Estonian President Kersti Kaljulaid, attends the GovTech Summit 2019 in Paris

By Gabriela Baczynska

BRUSSELS (Reuters) - Estonia's president defended NATO on Tuesday after French President Emmanuel Macron branded it "brain dead", saying her country felt safe in a military alliance that has been fortifying its eastern flank as a shield against Russia.

"NATO is clearly functional," said Kersti Kaljulaid, whose Baltic state is flanked to the east by Russia and was for half a century a Soviet republic under Moscow's thumb until 1991.

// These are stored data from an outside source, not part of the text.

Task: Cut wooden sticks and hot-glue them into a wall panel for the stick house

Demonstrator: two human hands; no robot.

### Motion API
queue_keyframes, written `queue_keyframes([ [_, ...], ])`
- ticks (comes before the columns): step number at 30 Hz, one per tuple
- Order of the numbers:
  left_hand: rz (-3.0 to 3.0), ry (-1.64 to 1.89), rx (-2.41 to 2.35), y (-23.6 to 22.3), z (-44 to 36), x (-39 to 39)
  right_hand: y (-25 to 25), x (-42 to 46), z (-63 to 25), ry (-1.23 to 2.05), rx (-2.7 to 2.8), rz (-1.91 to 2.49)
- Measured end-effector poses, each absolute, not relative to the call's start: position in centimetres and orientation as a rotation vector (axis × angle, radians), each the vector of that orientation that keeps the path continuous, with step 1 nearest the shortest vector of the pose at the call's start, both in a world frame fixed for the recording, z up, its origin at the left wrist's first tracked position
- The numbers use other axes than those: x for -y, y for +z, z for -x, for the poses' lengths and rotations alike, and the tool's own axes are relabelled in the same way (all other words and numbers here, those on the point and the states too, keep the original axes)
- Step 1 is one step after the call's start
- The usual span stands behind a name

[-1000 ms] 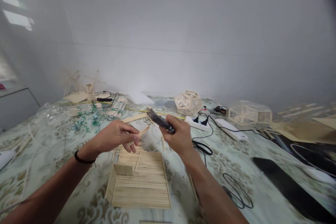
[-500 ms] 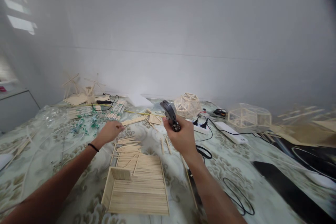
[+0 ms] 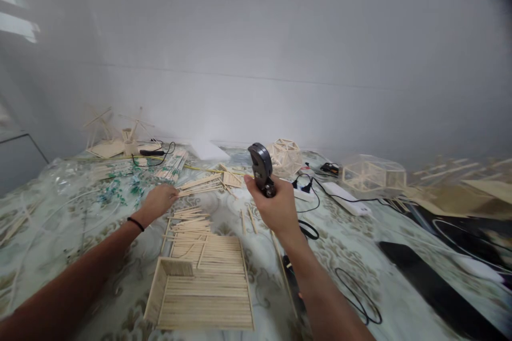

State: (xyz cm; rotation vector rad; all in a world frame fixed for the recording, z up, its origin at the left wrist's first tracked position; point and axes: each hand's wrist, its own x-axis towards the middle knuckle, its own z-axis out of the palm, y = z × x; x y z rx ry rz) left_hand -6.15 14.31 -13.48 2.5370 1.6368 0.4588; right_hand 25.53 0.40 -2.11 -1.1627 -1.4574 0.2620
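Dark hand tool (image 3: 262, 168) is held up over the table (image 3: 356, 234), grasped in the person's R hand (image 3: 278, 202). L hand (image 3: 160, 201) is at the left end of some loose sticks (image 3: 200, 185), tbh can't tell if it's pinching any. Walled stick panel (image 3: 204, 298) lies closer in, btwn both arms.

White power strip (image 3: 303, 196) with black plugs (image 3: 307, 188), black slab (image 3: 432, 285) farther right.
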Motion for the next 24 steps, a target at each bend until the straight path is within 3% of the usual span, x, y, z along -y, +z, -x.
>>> queue_keyframes([
  [24,-2.494,0.17,-1.775,-11.7,6.2,-13.7,-2.0,-0.1,-25.0,0.337,1.495,1.173],
])
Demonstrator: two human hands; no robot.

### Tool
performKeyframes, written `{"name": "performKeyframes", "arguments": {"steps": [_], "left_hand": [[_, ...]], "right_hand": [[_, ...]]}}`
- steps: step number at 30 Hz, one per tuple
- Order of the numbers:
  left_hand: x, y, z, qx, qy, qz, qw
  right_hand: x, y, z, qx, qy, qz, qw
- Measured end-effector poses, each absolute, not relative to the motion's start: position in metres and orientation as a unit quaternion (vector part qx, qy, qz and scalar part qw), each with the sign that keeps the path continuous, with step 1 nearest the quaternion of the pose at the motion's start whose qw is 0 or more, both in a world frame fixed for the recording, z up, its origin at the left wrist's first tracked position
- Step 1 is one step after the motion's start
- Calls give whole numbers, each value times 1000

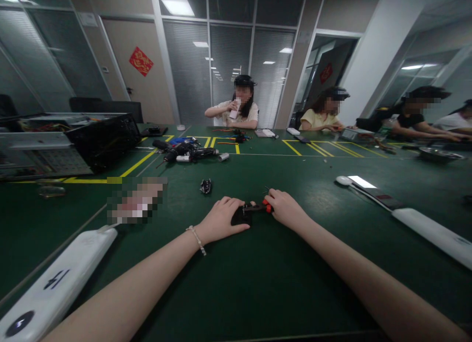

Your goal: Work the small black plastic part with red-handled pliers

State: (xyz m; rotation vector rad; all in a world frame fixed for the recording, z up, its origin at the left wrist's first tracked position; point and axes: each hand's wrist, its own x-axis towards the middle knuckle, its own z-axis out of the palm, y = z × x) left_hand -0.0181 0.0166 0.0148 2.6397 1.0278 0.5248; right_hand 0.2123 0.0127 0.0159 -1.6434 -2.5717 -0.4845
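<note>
on our surface (236, 288), our left hand (221, 219) grips a black part (240, 217); right of it, our right hand (286, 207) grips a red-handled tool (267, 204).

Left hand (223, 218) holding a small black part (238, 217) low over the green table (258, 288), right hand (285, 210) gripping red-handled pliers (257, 208) right up at it; dark scrap (205, 186) just beyond, cables (184, 149) farther off, and a person (248, 117) opposite holding up a cup (234, 110)!
</note>
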Motion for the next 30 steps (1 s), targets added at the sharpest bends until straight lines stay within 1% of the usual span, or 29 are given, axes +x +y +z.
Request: {"name": "performKeyframes", "arguments": {"steps": [18,25,30], "left_hand": [[-17,15,18,905,367,161,141],[-18,16,17,909,356,170,135],[-17,16,15,909,357,180,116]], "right_hand": [[214,13,15,-529,-833,-157,42],[214,12,17,-515,-841,-156,46],[213,13,15,-530,-832,-161,34]]}}
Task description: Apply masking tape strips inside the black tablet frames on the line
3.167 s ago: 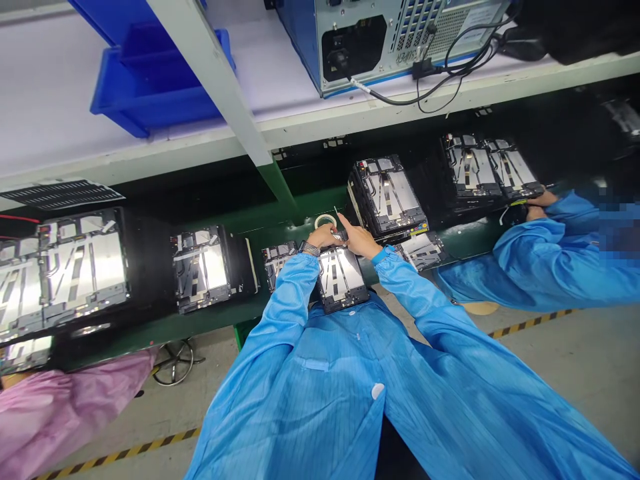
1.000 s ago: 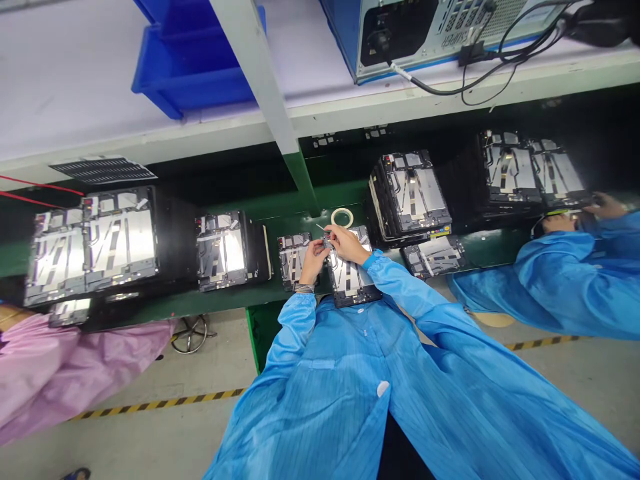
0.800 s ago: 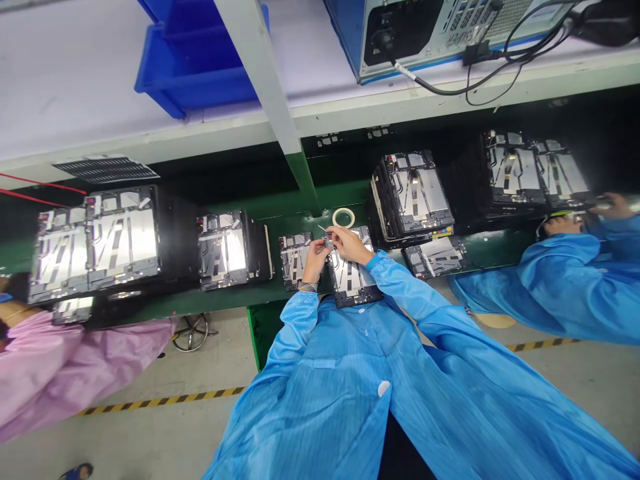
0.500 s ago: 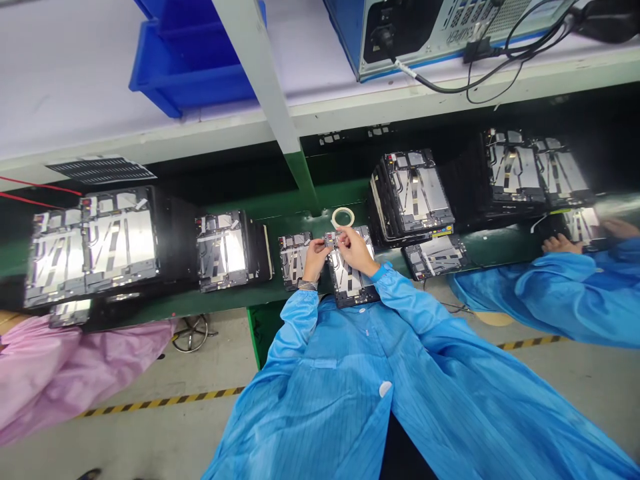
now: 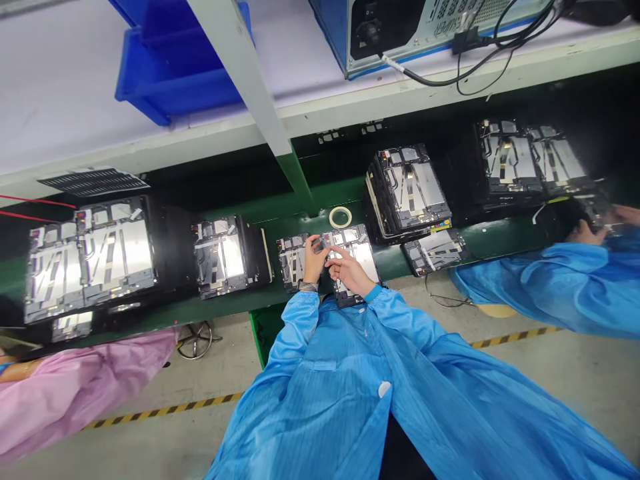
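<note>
Left hand (image 5: 314,260) and right hand (image 5: 350,275) over a tablet chassis (image 5: 367,257); both grips half-closed, any held part hidden.

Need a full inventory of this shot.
tablet frames: about ten, silver and black, along bench
bench: 1, green, under frames
tape roll: 1, cream, on bench
bin stack: 1, blue, on shelf
shelf: 1, white, above bench
computer case: 1, silver and blue, on shelf
cables: black, by case
co-worker: 1, blue coat, right
other person: 1, pink coat, left
floor stripe: 1, yellow and black, floor
left hand: on frame, watch at wrist
right hand: over next frame
coat: blue, worn
</note>
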The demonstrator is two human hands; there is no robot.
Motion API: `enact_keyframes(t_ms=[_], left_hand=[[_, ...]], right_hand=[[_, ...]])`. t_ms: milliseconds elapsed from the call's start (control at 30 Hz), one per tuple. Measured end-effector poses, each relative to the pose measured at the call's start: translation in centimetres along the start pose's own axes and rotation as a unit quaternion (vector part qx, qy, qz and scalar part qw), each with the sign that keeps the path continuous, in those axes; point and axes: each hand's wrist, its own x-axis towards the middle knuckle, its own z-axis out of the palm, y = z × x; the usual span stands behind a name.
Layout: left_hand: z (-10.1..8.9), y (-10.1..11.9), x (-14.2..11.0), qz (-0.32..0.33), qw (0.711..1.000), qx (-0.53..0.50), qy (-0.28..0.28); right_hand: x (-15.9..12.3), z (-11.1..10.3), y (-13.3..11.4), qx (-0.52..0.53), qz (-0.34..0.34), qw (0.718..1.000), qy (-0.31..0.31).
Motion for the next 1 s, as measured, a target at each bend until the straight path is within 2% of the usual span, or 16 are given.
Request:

"Let's face it - it (NATO) has a 100% success record. No NATO ally has ever been attacked. So we trust in NATO, yes," she told Reuters on a visit to Brussels.

Macron warned earlier this month that European countries could no longer rely on the United States to defend NATO allies and the alliance was experiencing "brain death".

His comments questioning the alliance's key principle of collective defence have prompted soul-searching in European capitals, and is likely to dominate discussions at a NATO summit in Britain next month.

U.S. President Donald Trump, who described the 29-nation alliance as "obsolete" when he was president-elect, will attend the summit.

As evidence NATO was still relevant, Kaljulaid cited its increased engagement in the east in response to Russia's 2014 annexation of Crimea from Ukraine, and backing for separatists standing off against Kiev troops in the east of that country.

The Ukraine crisis has dragged European Union-Russia ties to historic lows, with the bloc imposing sanctions on Moscow. The economic curbs are now in place until the end of January, 2020, and they require unanimity of all 28 EU states to be extended.

But Macron also spoke this month of the need for the EU to rethink its relations with Russia, while stressing the need to remain firm on demanding that Moscow fulfils the peace deal for Ukraine.

However, Kaljulaid stressed there were clear limits of that thinking for Estonia.

"If you are firm in your dialogue and you keep pointing out that international law needs to be respected, countries' territorial integrity needs to be respected, and you are having this dialogue to try to remedy the adverse developments, then dialogue is absolutely fine," she said.

"If you're having dialogue ignoring the facts on the ground then of course we have a problem. And then we'd be against it."